2016-06-30
Excerpted with permission from "Moon teachings for July 2000" in Mooncircles Newsletter.

When the moon is waxing, the old ones advise: Plant broccoli and beans, but not your carrots. Harvest lavender blossoms for your bath, chamomile for making tea. Pick fruits to eat, but do not can them. I wish I could garden, gather herbs, and pick my fruit fresh. But I spend my weekdays in an office, making a 35-mile commute each way. Weekends I shop and do laundry, whether the moon waxes or wanes.

The earth listens to the moon. But how do office workers hear it? If we envy the old ones their moon knowledge, we must also envy their sense of place and time. This was their secret. Having a sense of place brought a deep relationship with earth and sky. Knowing where you lived meant you could also forget yourself there and, slipping into the background, spy on rich conversations all around. Much more than keeping to a list of moon rules, the old ones danced in rhythm to their surroundings.
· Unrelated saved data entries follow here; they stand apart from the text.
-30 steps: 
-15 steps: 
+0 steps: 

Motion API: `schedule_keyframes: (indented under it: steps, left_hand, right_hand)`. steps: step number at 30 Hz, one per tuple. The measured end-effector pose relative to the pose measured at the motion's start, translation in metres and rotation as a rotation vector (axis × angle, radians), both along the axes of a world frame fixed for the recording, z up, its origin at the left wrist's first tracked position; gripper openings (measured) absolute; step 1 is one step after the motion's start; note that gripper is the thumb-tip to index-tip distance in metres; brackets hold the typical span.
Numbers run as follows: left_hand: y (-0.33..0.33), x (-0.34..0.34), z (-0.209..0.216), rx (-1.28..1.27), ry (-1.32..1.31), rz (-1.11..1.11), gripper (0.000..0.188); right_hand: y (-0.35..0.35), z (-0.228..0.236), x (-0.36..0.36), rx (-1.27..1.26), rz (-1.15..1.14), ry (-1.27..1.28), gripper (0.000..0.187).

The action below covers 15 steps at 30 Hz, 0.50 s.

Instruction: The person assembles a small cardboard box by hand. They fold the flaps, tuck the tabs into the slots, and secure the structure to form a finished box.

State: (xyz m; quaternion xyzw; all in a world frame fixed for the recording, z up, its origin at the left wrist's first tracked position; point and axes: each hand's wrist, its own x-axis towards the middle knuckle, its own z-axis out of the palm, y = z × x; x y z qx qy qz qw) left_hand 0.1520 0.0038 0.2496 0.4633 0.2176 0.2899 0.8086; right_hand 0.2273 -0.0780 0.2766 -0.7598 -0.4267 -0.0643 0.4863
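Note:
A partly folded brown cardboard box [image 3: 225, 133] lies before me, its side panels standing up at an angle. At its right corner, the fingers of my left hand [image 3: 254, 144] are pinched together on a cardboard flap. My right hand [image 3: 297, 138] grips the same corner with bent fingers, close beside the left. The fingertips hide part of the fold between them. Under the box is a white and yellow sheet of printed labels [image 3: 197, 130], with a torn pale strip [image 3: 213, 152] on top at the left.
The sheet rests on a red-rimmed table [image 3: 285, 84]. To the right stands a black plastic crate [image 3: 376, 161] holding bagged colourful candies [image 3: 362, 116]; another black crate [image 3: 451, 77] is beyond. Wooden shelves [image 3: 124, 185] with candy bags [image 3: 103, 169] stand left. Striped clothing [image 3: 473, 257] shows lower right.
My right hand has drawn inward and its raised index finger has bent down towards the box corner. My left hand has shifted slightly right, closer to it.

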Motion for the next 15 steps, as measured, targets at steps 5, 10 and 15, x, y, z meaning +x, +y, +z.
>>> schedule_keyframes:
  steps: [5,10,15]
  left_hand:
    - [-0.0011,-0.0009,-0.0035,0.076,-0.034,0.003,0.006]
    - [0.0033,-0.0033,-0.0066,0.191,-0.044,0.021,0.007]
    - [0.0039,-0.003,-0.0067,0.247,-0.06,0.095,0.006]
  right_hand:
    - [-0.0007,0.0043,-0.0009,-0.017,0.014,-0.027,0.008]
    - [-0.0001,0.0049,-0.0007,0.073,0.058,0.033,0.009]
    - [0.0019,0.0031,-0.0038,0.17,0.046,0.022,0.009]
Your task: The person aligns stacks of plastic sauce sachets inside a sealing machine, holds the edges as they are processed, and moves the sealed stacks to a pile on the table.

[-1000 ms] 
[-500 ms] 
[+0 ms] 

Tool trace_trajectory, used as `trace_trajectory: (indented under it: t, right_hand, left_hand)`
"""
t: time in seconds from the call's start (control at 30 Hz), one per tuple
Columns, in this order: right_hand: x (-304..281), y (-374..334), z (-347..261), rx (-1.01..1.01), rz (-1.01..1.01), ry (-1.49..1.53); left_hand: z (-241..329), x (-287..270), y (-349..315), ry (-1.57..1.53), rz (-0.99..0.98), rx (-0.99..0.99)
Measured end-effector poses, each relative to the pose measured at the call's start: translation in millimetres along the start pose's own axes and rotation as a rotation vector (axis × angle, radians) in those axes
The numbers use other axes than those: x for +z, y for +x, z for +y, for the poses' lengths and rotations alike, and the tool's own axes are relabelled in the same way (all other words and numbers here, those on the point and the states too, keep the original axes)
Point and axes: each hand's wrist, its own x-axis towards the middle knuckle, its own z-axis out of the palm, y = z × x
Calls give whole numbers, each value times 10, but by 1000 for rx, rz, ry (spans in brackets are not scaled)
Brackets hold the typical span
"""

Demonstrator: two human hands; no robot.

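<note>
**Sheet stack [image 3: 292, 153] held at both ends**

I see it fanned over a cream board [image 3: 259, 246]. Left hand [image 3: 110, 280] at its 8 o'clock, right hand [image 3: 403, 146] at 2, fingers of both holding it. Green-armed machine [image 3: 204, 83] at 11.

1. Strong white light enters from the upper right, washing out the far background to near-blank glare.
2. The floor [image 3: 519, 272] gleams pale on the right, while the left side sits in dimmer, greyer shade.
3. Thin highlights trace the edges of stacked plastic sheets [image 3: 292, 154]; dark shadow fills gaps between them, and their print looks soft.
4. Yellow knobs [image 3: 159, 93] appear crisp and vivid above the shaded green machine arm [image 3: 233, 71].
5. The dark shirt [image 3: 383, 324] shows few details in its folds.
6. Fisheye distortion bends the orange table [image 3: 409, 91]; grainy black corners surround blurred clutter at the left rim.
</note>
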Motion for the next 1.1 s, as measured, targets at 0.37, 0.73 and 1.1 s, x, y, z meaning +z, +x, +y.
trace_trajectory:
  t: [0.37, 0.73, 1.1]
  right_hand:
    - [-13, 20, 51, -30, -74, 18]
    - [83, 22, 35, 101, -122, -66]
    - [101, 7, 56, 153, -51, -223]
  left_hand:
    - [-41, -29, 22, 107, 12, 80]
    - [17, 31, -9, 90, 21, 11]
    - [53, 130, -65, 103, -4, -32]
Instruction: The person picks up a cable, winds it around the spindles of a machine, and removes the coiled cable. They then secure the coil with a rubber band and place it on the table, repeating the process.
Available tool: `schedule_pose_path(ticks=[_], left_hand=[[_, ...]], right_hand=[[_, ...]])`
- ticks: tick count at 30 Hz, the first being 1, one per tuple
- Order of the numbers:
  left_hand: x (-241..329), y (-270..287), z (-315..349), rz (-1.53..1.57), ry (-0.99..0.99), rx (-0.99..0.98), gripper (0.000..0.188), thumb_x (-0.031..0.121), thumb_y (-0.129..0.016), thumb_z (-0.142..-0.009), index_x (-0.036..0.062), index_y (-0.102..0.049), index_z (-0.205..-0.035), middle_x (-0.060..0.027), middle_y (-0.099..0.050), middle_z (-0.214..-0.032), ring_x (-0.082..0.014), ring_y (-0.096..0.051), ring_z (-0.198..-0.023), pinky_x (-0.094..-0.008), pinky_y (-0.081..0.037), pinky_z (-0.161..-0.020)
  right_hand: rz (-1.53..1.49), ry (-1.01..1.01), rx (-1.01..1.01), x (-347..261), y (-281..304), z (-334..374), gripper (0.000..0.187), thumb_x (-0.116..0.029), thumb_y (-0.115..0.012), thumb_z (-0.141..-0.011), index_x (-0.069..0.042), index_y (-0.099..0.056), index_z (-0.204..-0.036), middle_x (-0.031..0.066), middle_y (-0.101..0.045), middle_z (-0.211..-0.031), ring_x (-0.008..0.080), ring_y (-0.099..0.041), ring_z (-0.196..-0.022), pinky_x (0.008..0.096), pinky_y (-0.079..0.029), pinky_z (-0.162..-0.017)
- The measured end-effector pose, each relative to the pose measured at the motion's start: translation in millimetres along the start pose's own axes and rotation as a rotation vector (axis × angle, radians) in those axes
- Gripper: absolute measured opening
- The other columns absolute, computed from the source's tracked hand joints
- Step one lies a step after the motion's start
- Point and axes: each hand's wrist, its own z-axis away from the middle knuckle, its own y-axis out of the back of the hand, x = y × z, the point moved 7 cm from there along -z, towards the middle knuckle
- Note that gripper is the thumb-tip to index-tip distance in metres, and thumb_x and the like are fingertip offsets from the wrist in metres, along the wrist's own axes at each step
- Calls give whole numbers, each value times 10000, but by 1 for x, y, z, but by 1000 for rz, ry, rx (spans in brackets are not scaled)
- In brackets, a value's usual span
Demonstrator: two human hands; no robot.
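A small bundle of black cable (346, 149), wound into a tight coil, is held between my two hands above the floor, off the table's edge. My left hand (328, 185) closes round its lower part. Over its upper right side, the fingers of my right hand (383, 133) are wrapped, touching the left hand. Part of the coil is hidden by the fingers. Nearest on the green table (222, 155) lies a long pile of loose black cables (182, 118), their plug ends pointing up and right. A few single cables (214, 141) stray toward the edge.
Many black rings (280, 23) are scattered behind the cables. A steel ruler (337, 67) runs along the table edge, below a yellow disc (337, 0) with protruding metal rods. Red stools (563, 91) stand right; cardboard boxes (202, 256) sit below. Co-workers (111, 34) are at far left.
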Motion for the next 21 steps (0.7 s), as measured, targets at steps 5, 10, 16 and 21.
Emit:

During the two weeks of the waxing moon, they'd note a burst of blossoms in the garden; in the woods, how sap was rising in the trees; in the orchards, how fruits were growing plumper, juicier, sweeter. With each new moon, they observed how the earth "exhales." Everything above ground swells with the earth's life force, increasing with the growing moonlight, peaking at the full moon. If you bottle olive oil or wine at this time, the liquid will burst from its container.

The earth listens to the moon. But how do office workers hear it?

Today, I hurry through my landscape. I travel among factory-made objects where the life force is constrained. Manmade things are valued more for how they can resist time, or perhaps improve it, not dance with its changing nature. Fruit trees have a kind of intelligence that my stapler and office chair do not. What do fruit trees want? The same magic we do: They want to succeed. How?

They want their fruit to be picked. They want animals to walk away with them, eating the flesh from their precious seeds, then dropping them far from the mother tree. So they wisely fit themselves to earth's moon-breath. As the moonlight increases, they flush their fruits with color, fill them with sugars, in short, entice and allure, knowing, as the old timers warn, ripe fruits decay more quickly on a waxing moon--all the better for slipping seeds into the earth.

We don't have to know what the old ones knew or do what the old ones did. But we might learn to perceive our world with a similar sensitivity.

Earth is still exhaling with the waxing moon. How can we participate? From new moon to full, we might gather our positive energy and direct it outward. We might ripen our efforts, enticing the outer world to taste our gifts. Whatever our projects, we can designate these two weeks for relevant activities of attraction. We can be more receptive to others, too.

City life makes recovering a sense of place on earth more difficult. But our bodies give us a good place to start. During the waxing moon, as above-ground creatures, we also fill with earth's exhaling life force.